---- INFORMATION PROVIDED
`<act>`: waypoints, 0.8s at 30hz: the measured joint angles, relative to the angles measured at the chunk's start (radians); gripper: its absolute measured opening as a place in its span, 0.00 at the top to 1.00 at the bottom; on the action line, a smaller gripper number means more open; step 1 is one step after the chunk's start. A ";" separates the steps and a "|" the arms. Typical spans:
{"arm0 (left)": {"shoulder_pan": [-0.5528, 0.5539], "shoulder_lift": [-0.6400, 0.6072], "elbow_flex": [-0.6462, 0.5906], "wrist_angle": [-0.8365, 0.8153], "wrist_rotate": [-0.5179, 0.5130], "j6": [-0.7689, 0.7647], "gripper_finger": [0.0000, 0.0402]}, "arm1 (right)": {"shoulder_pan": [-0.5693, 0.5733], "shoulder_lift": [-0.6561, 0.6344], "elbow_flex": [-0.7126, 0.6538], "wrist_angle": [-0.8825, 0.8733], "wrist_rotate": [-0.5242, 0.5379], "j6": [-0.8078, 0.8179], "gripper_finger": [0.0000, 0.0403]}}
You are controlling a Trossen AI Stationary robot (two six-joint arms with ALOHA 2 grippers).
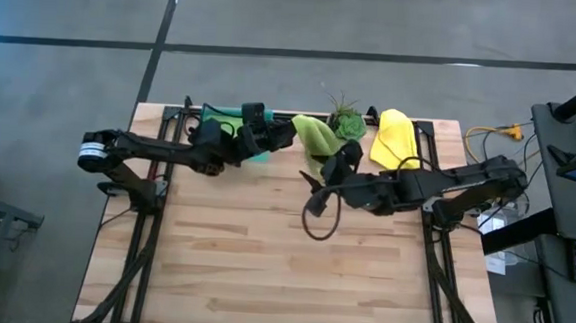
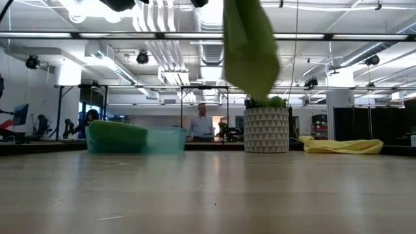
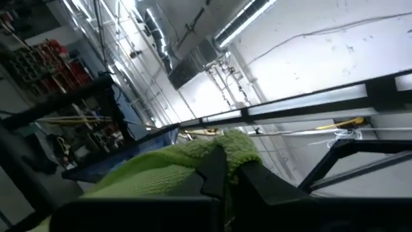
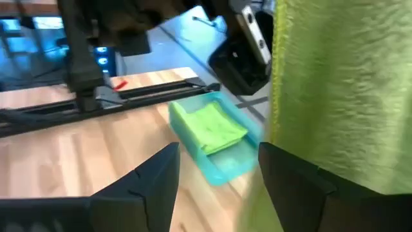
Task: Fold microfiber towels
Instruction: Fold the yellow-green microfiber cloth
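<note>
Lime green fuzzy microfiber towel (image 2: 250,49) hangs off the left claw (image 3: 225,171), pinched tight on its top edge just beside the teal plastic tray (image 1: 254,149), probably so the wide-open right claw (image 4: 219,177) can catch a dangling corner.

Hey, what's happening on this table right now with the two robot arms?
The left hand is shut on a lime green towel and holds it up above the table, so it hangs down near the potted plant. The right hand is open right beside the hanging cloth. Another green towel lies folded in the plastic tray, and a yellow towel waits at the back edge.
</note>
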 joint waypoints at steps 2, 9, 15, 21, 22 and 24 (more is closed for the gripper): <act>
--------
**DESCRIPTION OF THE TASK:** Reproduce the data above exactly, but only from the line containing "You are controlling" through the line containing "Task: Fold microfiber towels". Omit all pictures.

**ANSWER TO THIS TASK:**
You are controlling a Trossen AI Stationary robot (two six-joint arms with ALOHA 2 grippers).
Task: Fold microfiber towels

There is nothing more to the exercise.